### [EXERCISE INPUT]
::::

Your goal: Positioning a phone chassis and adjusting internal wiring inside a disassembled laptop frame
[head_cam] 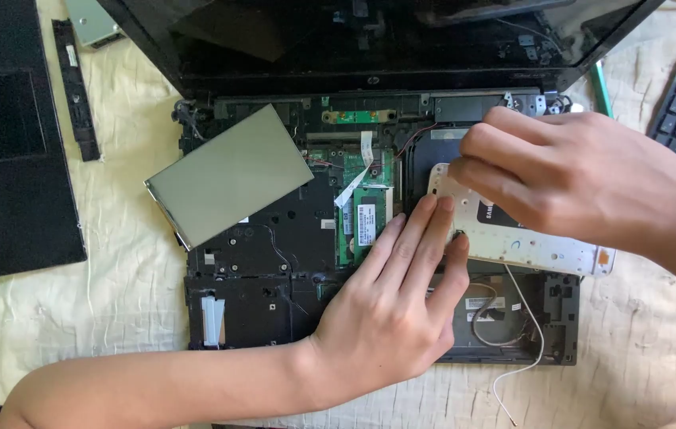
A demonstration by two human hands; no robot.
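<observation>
Matt black plastic laptop base (258,238); brushed grey metal plate (231,175) (dull sheen); glossy dark screen (370,36); wrinkled cream cloth (76,318) underneath.
</observation>
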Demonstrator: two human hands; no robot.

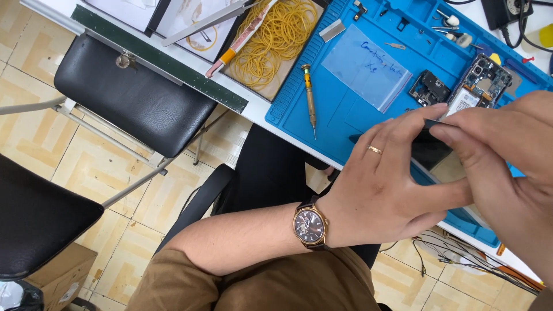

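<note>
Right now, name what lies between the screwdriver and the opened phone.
In the head view, a clear plastic bag lies on the blue mat between the screwdriver and the opened phone.

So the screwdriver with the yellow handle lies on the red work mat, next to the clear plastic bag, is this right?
Not quite: the work mat is blue, not red. The head view shows the screwdriver with the yellow handle lying on it, next to the clear plastic bag.

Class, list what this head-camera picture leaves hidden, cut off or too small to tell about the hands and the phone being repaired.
- Phone, head view: lower half hidden behind both hands.
- Dark strip pinched by the fingertips: too small to identify.
- Right hand: cut off by the right edge.
- Left hand: its palm side faces away.
- Small parts on the blue mat: too tiny to name.
</note>
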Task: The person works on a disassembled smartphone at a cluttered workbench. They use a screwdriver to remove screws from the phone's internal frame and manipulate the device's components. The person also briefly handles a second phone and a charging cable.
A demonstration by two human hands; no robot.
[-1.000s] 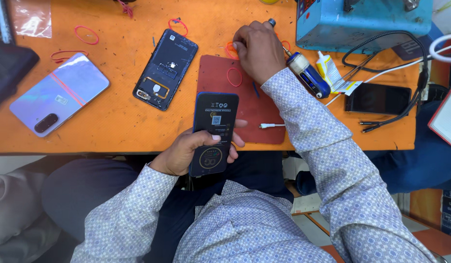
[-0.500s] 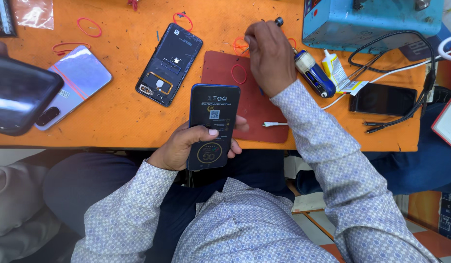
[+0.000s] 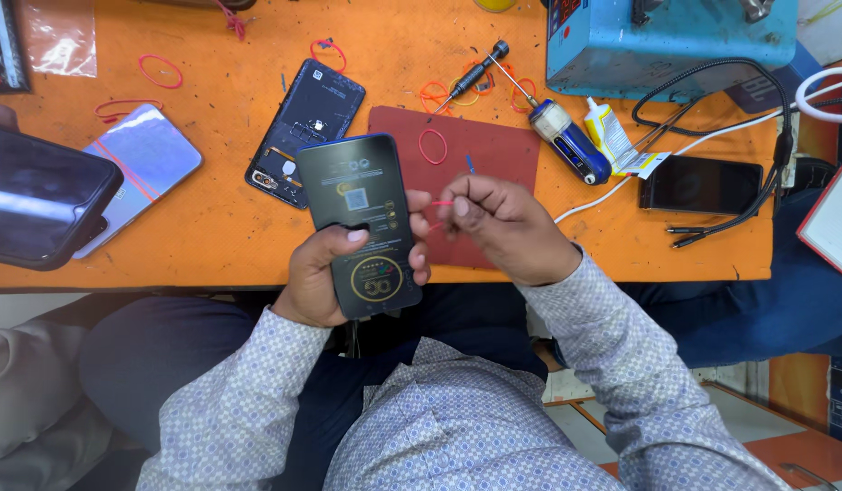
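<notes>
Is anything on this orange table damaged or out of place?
Yes. A phone lies on the orange table with its back cover off, insides exposed. Rubber bands lie scattered around it.
</notes>
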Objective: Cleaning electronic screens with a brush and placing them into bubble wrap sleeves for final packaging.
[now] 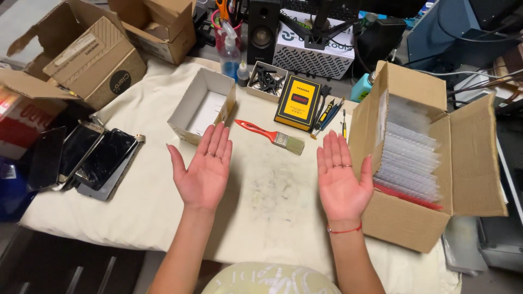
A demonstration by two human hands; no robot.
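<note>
My left hand (pixel 204 169) and my right hand (pixel 340 177) hover palm-up over a stained cream cloth (pixel 272 190) on the workbench, fingers together and straight, holding nothing. A red-handled paintbrush (pixel 269 135) lies on the cloth just beyond and between them. A small open white box (pixel 202 106) stands right past my left fingertips. My right hand is beside an open cardboard box (pixel 406 158) packed with several bubble-wrapped flat items standing on edge.
Several cracked phone screens (pixel 90 158) lie at the cloth's left edge. A yellow-and-black case (pixel 298 102), a tray of black parts (pixel 266 80), screwdrivers (pixel 327 115), a spray bottle (pixel 231 51), a speaker (pixel 262 30) and cardboard boxes (pixel 92 60) crowd the back.
</note>
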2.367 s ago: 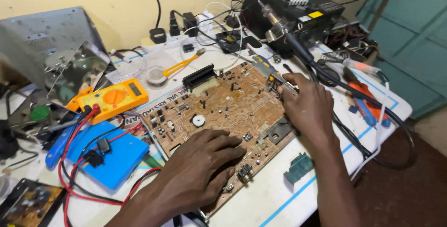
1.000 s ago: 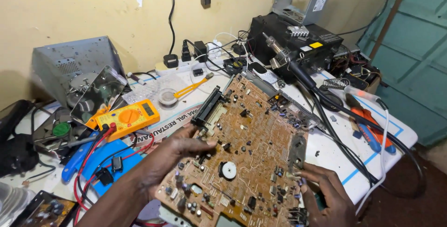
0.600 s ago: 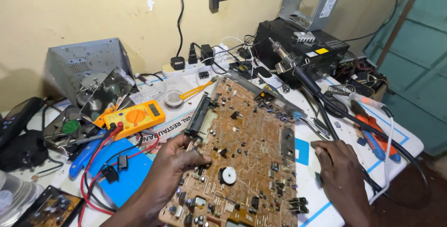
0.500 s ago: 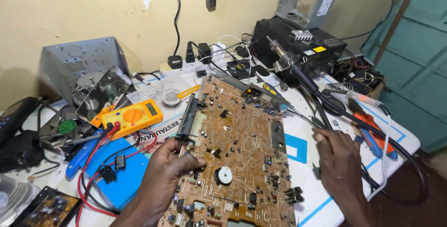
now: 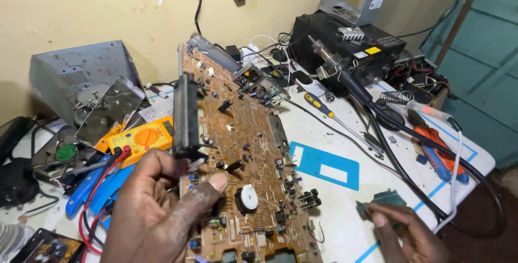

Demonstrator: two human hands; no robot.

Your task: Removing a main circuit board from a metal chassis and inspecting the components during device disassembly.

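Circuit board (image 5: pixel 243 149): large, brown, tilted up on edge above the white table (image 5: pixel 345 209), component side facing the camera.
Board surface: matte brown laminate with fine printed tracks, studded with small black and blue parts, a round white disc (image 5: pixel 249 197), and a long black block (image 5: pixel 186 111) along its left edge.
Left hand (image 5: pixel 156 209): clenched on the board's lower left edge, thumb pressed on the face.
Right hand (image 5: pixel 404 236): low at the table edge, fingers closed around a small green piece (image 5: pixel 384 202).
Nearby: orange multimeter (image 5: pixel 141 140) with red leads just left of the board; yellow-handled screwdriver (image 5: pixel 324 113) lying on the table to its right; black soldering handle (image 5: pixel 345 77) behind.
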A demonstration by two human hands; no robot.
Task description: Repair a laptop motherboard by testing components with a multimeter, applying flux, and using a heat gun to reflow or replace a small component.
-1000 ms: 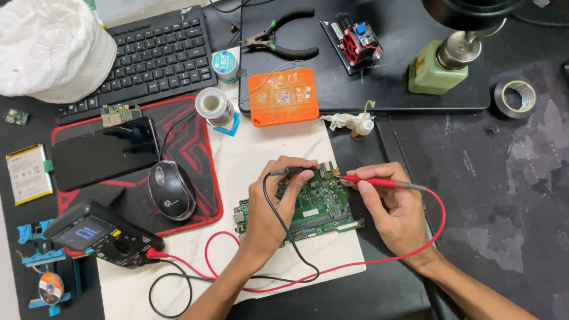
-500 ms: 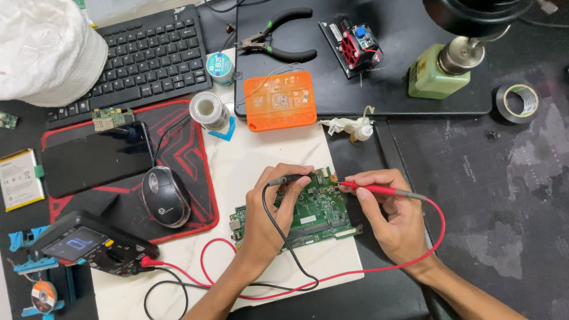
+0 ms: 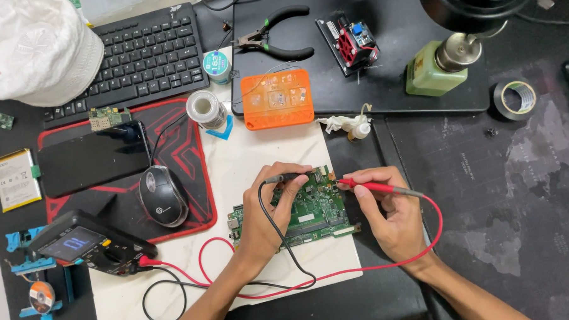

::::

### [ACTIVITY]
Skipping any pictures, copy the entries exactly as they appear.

### [RESPONSE]
Your goal: Positioning a phone chassis and adjusting internal wiring inside a disassembled laptop frame
[head_cam] 
A demonstration by two human hands; no robot.
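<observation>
Matt black plastic laptop base (258,238); brushed grey metal plate (231,175) (dull sheen); glossy dark screen (370,36); wrinkled cream cloth (76,318) underneath.
</observation>
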Demonstrator: two human hands; no robot.


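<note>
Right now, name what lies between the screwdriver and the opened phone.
In the head view, a clear plastic bag lies on the blue mat between the screwdriver and the opened phone.

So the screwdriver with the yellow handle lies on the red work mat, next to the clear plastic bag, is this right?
Not quite: the work mat is blue, not red. The head view shows the screwdriver with the yellow handle lying on it, next to the clear plastic bag.

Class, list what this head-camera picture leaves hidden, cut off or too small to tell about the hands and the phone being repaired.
- Phone, head view: lower half hidden behind both hands.
- Dark strip pinched by the fingertips: too small to identify.
- Right hand: cut off by the right edge.
- Left hand: its palm side faces away.
- Small parts on the blue mat: too tiny to name.
</note>
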Task: The person works on a disassembled smartphone at a cluttered workbench. They use a screwdriver to remove screws from the phone's internal frame and manipulate the device's components. The person also briefly handles a second phone and a charging cable.
A demonstration by two human hands; no robot.
[-1.000s] 
[-0.500s] 
[+0.000s] 
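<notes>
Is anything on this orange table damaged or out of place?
Yes. A phone lies on the orange table with its back cover off, insides exposed. Rubber bands lie scattered around it.
</notes>
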Objective: Cleaning electronic screens with a brush and placing them into bubble wrap sleeves for final packaging.
[now] 
A demonstration by two human hands; no robot.
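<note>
My left hand (pixel 204 169) and my right hand (pixel 340 177) hover palm-up over a stained cream cloth (pixel 272 190) on the workbench, fingers together and straight, holding nothing. A red-handled paintbrush (pixel 269 135) lies on the cloth just beyond and between them. A small open white box (pixel 202 106) stands right past my left fingertips. My right hand is beside an open cardboard box (pixel 406 158) packed with several bubble-wrapped flat items standing on edge.
Several cracked phone screens (pixel 90 158) lie at the cloth's left edge. A yellow-and-black case (pixel 298 102), a tray of black parts (pixel 266 80), screwdrivers (pixel 327 115), a spray bottle (pixel 231 51), a speaker (pixel 262 30) and cardboard boxes (pixel 92 60) crowd the back.
</note>
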2.367 s ago: 
1.000 s ago: 
0.600 s ago: 
0.500 s ago: 
now: 

Demonstrator: two human hands; no robot.

Your task: Removing a main circuit board from a metal chassis and inspecting the components during device disassembly.

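Circuit board (image 5: pixel 243 149): large, brown, tilted up on edge above the white table (image 5: pixel 345 209), component side facing the camera.
Board surface: matte brown laminate with fine printed tracks, studded with small black and blue parts, a round white disc (image 5: pixel 249 197), and a long black block (image 5: pixel 186 111) along its left edge.
Left hand (image 5: pixel 156 209): clenched on the board's lower left edge, thumb pressed on the face.
Right hand (image 5: pixel 404 236): low at the table edge, fingers closed around a small green piece (image 5: pixel 384 202).
Nearby: orange multimeter (image 5: pixel 141 140) with red leads just left of the board; yellow-handled screwdriver (image 5: pixel 324 113) lying on the table to its right; black soldering handle (image 5: pixel 345 77) behind.
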A demonstration by two human hands; no robot.
Task description: Repair a laptop motherboard by testing components with a multimeter, applying flux, and using a heat gun to reflow or replace a small component.
-1000 ms: 
-500 ms: 
+0 ms: 

No part of the exercise remains unanswered.